* [How to complete this task]: Of the lines below, write out exactly those from the line with "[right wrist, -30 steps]" through the line with "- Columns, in", both included, and skip the rest.
++++ Input material
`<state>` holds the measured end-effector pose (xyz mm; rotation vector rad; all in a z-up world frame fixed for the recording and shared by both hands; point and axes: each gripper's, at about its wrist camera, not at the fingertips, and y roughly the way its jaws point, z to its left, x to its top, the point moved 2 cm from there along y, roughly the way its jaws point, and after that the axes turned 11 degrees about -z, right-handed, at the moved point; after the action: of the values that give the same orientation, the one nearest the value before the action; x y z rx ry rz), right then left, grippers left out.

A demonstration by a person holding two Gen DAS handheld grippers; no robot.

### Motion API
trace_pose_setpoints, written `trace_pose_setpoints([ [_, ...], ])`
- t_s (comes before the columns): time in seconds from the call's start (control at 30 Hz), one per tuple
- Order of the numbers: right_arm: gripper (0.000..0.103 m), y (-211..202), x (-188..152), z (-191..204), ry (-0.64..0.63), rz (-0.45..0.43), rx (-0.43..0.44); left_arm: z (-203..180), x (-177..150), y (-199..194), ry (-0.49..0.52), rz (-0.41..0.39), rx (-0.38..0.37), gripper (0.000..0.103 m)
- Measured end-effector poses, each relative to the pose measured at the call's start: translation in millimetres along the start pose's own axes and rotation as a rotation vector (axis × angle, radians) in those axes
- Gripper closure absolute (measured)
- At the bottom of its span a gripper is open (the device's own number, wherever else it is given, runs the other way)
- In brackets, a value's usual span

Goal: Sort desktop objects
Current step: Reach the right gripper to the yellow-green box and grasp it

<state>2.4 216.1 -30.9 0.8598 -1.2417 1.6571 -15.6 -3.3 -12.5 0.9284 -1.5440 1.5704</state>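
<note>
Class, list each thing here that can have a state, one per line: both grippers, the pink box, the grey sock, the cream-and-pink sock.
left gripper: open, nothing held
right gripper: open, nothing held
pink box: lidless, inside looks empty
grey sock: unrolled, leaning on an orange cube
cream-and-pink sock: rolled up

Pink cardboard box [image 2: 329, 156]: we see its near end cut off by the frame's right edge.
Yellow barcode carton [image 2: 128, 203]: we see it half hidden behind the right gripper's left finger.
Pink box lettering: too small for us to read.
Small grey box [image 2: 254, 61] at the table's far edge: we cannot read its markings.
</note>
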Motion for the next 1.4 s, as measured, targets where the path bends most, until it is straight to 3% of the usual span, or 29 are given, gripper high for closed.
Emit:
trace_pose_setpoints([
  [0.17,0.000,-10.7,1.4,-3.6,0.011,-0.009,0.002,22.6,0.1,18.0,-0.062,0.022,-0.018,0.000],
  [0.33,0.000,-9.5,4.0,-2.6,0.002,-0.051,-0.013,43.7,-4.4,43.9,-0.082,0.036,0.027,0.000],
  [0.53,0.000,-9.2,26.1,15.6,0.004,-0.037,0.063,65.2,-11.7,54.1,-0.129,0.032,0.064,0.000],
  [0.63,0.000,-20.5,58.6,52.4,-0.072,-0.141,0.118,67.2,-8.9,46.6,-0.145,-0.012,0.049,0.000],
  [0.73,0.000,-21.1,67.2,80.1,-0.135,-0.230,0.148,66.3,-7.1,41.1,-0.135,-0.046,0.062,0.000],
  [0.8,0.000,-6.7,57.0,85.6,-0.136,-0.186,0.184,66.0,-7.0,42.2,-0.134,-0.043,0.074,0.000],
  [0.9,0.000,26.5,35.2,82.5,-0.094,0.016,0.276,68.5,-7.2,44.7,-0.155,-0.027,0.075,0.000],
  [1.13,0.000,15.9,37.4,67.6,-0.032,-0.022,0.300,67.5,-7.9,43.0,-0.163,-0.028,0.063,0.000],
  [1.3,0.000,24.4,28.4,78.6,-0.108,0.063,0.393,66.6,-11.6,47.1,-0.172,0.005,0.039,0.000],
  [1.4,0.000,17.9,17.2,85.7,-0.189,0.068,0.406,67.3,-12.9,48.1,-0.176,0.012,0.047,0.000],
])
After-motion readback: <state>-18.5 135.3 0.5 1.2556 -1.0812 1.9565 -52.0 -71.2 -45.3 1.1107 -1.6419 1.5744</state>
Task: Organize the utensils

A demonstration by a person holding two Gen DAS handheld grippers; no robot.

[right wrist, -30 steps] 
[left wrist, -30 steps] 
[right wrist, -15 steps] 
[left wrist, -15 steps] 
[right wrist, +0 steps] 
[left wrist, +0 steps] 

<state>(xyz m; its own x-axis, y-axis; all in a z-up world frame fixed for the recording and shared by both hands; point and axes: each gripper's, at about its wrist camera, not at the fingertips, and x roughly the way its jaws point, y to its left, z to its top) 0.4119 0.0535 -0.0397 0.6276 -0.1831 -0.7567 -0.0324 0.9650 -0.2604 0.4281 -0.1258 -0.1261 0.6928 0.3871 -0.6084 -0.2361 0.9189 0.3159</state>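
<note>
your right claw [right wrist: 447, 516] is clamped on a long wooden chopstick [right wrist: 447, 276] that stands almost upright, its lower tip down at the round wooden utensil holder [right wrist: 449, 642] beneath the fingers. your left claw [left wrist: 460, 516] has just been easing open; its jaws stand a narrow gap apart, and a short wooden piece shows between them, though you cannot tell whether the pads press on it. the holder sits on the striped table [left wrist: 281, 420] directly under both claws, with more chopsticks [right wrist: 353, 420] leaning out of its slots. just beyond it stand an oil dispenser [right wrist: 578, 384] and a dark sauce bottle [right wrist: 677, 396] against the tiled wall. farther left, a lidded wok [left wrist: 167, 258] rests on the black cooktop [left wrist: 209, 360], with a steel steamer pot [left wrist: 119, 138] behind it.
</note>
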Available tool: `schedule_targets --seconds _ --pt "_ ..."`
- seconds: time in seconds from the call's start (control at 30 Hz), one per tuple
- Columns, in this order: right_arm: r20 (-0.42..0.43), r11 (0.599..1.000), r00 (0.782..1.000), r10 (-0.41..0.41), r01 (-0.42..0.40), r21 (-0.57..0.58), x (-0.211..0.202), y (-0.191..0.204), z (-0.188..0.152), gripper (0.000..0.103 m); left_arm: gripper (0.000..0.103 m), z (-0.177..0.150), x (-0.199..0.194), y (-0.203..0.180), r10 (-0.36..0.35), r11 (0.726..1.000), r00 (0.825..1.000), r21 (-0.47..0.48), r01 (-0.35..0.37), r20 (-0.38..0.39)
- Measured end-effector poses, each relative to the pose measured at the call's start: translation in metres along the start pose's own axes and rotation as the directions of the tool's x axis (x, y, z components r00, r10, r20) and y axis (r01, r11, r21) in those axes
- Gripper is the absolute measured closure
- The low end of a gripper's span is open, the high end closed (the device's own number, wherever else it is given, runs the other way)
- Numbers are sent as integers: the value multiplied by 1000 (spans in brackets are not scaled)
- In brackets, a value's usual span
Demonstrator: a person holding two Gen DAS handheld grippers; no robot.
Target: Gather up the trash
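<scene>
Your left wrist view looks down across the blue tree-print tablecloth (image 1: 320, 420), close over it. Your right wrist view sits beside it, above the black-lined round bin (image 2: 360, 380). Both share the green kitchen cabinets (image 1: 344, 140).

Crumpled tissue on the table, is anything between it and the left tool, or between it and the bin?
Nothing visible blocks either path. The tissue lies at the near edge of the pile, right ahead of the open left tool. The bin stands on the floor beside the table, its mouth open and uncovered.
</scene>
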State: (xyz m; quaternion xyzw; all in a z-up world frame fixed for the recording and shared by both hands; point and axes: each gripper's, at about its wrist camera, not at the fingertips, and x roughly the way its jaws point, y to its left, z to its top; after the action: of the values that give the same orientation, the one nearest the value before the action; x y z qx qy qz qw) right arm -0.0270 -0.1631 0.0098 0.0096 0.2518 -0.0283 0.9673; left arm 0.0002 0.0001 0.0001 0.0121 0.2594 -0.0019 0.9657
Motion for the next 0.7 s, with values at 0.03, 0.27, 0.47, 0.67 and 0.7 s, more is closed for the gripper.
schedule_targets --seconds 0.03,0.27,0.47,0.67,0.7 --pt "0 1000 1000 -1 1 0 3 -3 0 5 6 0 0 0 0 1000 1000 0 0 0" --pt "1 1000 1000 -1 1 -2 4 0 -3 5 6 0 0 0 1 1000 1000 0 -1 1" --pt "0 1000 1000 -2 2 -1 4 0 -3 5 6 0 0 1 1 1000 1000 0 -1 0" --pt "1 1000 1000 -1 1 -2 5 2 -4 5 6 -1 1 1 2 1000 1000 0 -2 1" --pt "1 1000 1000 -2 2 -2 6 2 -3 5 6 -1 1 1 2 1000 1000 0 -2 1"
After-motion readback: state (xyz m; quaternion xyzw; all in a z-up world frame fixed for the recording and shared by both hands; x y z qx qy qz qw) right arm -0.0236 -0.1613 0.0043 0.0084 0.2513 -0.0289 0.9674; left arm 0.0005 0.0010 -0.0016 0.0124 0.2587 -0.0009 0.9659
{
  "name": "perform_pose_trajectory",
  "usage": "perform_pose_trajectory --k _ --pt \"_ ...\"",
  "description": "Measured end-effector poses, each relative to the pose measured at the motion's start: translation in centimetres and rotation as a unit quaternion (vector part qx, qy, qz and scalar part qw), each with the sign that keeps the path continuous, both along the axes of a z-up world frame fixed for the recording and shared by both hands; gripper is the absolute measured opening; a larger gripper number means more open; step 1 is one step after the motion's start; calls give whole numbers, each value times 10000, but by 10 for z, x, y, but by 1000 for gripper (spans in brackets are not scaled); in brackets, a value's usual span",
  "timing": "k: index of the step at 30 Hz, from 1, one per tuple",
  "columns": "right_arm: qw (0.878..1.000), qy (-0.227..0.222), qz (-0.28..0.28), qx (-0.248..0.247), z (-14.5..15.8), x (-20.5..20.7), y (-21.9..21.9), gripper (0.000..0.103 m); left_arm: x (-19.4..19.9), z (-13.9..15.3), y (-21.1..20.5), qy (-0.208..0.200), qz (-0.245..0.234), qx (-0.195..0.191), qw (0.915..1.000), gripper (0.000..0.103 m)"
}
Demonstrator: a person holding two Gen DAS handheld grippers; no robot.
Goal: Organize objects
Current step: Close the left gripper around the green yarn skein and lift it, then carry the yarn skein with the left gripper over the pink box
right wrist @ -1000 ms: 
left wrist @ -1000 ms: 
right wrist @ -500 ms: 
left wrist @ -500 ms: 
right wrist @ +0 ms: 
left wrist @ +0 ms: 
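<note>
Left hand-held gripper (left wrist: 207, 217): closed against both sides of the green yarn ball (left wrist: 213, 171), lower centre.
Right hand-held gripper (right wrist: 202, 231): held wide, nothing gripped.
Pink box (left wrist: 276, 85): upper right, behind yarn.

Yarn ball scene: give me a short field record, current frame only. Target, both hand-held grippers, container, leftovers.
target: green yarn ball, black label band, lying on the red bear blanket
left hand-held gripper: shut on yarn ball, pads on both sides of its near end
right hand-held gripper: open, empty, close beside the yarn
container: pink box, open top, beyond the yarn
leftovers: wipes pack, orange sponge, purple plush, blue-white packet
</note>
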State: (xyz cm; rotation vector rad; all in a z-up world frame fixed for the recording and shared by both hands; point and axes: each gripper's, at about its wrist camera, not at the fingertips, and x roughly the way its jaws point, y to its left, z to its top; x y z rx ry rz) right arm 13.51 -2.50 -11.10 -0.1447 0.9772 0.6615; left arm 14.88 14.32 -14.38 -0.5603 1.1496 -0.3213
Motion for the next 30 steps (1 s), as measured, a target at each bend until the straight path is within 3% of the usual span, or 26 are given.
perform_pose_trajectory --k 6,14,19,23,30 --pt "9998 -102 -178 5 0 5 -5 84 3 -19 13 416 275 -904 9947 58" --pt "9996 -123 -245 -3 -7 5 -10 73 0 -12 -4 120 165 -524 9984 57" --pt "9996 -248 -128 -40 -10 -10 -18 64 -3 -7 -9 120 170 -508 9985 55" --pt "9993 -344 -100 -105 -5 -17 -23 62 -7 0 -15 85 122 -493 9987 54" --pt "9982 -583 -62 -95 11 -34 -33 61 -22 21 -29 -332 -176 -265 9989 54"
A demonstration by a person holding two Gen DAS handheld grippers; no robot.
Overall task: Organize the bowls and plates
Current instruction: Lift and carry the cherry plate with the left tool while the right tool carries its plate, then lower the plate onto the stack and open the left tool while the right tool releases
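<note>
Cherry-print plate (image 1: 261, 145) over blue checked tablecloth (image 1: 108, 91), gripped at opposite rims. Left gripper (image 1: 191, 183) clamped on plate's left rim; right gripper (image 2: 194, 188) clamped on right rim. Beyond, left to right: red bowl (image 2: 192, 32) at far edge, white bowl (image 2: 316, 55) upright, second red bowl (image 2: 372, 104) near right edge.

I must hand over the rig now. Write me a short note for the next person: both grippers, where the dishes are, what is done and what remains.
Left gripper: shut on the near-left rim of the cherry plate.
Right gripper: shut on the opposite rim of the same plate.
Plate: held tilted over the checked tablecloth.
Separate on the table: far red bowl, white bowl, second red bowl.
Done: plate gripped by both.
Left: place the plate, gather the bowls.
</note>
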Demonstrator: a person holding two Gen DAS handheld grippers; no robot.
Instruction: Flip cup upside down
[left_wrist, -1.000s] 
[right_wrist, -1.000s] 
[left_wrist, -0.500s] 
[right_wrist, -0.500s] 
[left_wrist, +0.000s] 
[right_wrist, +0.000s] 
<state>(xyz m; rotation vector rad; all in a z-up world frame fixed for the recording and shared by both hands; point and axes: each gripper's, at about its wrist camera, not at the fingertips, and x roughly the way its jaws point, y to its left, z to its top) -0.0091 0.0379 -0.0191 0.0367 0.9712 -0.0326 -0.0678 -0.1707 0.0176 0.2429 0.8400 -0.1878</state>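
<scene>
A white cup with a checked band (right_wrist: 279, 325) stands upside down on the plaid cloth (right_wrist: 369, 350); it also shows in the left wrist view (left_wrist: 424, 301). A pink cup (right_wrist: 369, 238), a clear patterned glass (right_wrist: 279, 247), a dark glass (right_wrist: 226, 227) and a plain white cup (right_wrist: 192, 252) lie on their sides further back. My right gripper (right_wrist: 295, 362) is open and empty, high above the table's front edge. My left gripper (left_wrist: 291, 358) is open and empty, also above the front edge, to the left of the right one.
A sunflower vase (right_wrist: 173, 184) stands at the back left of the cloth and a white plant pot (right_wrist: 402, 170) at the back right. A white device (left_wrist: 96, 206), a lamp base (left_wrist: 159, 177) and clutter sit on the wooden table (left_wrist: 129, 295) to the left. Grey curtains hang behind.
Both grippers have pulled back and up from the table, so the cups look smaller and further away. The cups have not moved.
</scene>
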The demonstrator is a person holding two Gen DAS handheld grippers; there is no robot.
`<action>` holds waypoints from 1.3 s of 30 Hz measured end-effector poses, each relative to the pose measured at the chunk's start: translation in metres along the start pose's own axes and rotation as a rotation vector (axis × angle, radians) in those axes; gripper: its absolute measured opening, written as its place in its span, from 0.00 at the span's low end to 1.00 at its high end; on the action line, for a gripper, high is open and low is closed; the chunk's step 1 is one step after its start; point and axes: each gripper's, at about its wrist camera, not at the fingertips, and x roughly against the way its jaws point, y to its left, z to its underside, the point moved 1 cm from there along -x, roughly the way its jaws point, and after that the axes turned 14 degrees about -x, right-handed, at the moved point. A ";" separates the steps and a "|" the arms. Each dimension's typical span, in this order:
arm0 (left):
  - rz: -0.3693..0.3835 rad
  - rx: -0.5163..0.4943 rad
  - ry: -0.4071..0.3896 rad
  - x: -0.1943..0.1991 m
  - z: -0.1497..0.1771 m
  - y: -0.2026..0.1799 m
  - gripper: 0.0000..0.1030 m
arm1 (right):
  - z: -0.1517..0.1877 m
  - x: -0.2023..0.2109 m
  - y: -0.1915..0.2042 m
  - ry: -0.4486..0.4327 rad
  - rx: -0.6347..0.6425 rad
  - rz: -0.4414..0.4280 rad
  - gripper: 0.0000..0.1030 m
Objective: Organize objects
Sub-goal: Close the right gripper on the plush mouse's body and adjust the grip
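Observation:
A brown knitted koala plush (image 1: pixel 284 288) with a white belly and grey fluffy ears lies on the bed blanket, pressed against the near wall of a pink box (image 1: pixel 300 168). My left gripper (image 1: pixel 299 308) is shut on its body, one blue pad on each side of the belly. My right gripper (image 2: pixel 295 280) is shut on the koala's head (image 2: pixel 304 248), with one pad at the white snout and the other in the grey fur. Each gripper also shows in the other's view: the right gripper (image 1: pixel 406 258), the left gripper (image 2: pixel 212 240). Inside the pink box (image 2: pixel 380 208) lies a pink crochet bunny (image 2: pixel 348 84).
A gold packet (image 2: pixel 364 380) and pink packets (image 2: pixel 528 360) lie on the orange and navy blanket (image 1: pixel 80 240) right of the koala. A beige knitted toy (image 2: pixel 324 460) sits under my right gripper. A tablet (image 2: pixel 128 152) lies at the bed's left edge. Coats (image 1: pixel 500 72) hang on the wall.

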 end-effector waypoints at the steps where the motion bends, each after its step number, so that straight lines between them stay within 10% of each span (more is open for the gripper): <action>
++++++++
* [Solution to the exercise]:
[right wrist, -30 steps] 
[left wrist, -30 steps] 
[right wrist, -15 steps] 
[left wrist, -15 steps] 
[right wrist, +0 steps] 
[left wrist, +0 steps] 

<state>(xyz m; its own x-axis, y-axis; all in a z-up world frame fixed for the recording and shared by both hands; point and axes: each gripper's, at about its wrist camera, not at the fingertips, and x roughly the way its jaws point, y to its left, z to its top) 0.4119 0.0535 -0.0397 0.6276 -0.1831 -0.7567 -0.0324 0.9650 -0.2604 0.4281 -0.1258 -0.1261 0.6928 0.3871 -0.6084 -0.2361 0.9189 0.3159</state>
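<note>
your right claw [right wrist: 447, 516] is clamped on a long wooden chopstick [right wrist: 447, 276] that stands almost upright, its lower tip down at the round wooden utensil holder [right wrist: 449, 642] beneath the fingers. your left claw [left wrist: 460, 516] has just been easing open; its jaws stand a narrow gap apart, and a short wooden piece shows between them, though you cannot tell whether the pads press on it. the holder sits on the striped table [left wrist: 281, 420] directly under both claws, with more chopsticks [right wrist: 353, 420] leaning out of its slots. just beyond it stand an oil dispenser [right wrist: 578, 384] and a dark sauce bottle [right wrist: 677, 396] against the tiled wall. farther left, a lidded wok [left wrist: 167, 258] rests on the black cooktop [left wrist: 209, 360], with a steel steamer pot [left wrist: 119, 138] behind it.
</note>
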Available tool: `schedule_targets --seconds _ --pt "_ ..."`
- seconds: time in seconds from the call's start (control at 30 Hz), one per tuple
- Columns, in this order: right_arm: r20 (-0.42..0.43), r11 (0.599..1.000), r00 (0.782..1.000), r10 (-0.41..0.41), r01 (-0.42..0.40), r21 (-0.57..0.58), x (-0.211..0.202), y (-0.191..0.204), z (-0.188..0.152), gripper (0.000..0.103 m); left_arm: gripper (0.000..0.103 m), z (-0.177..0.150), x (-0.199..0.194), y (-0.203..0.180), r10 (-0.36..0.35), r11 (0.726..1.000), r00 (0.825..1.000), r21 (-0.47..0.48), r01 (-0.35..0.37), r20 (-0.38..0.39)

No more output will be produced.